Last but not least it should be said that also a variant of the Borghese picture does exist (picture below center:
wikigallery.org), as well as a relatively new art market variant (below right: nzz.ch).




Two) The Boltraffio Group and Boltraffio Questions

We should not be referring to the members of Leonardo’s bottega as ›boys‹, even if, as we have seen (on the right)
that sources refer to Leonardo’s garzoni. In 1501 Giovanni Antonio Boltraffio was 34 years old. The garzoni,
doing portraits (»fano retrati«) in 1501 must be, in all probability: Salaì and Giampietrino, both of which were still
very young.
Boltraffio can certainly be counted among the members of the bottega, he might have been one of the masters Leonardo
did pay for two years, but as in the case of Marco d’Oggiono, we should be alerted that they also had an autonomous life
of their own. In the case of Marco we now know ›Marco people‹, we can name them (as for example Protasio Crivelli, who
might be responsible for some of the pictures in the Marco group). In the case of Boltraffio this seems to be more
difficult.

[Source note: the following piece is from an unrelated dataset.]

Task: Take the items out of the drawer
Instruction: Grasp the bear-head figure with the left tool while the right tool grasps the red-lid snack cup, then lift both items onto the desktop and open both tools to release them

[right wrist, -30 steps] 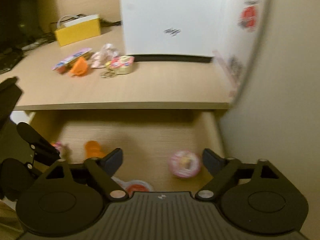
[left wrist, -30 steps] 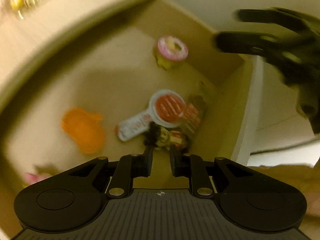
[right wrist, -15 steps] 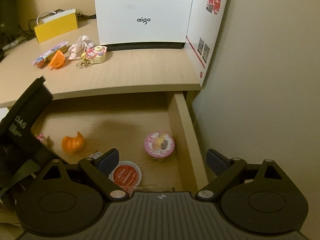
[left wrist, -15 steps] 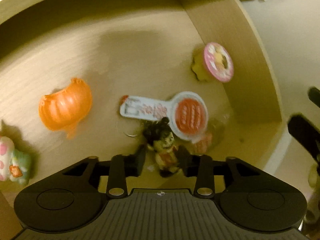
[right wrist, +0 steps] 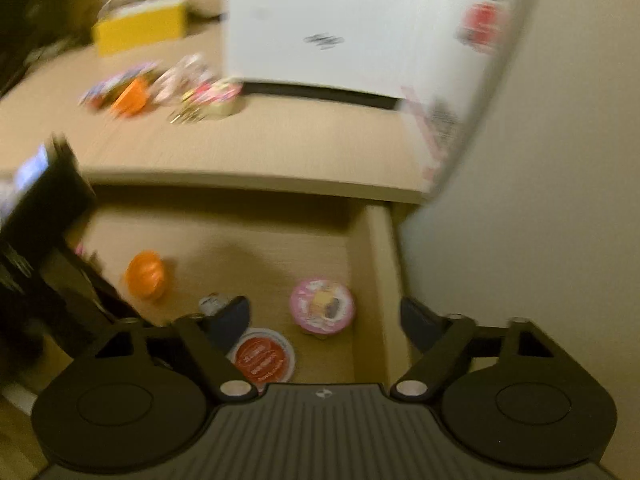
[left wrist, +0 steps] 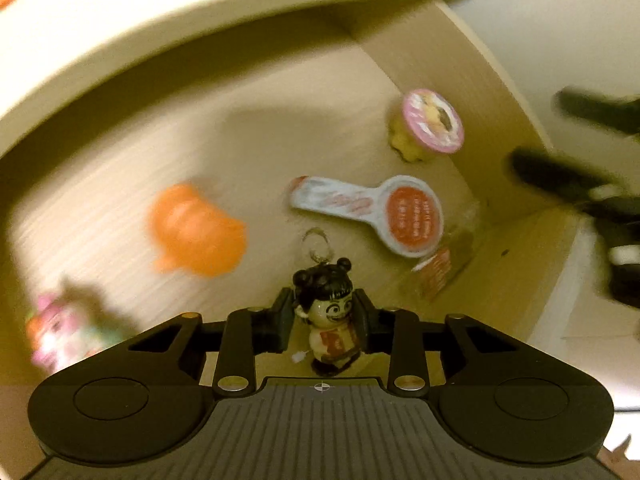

We probably have to imagine ›Boltraffio people‹ as well, and it might be a symptom of a lack of sources that
Wilhelm Suida once did create the name of a ›Pseudo-Boltraffio‹.
With this name he also did refer to one picture of a Young Christ Blessing, once owned by Morelli (now Bergamo,
Accademia Carrara), a picture that shows option 1 as far the thumb of the blessing hand is concerned (see below, with
pictures that can be seen as companions or derivatives; picture on the left: lombardiabeniculturali.it; center: Sailko;
on the right: austria-forum.org).





Three) Giampietrino Questions and a Giampietrino Group?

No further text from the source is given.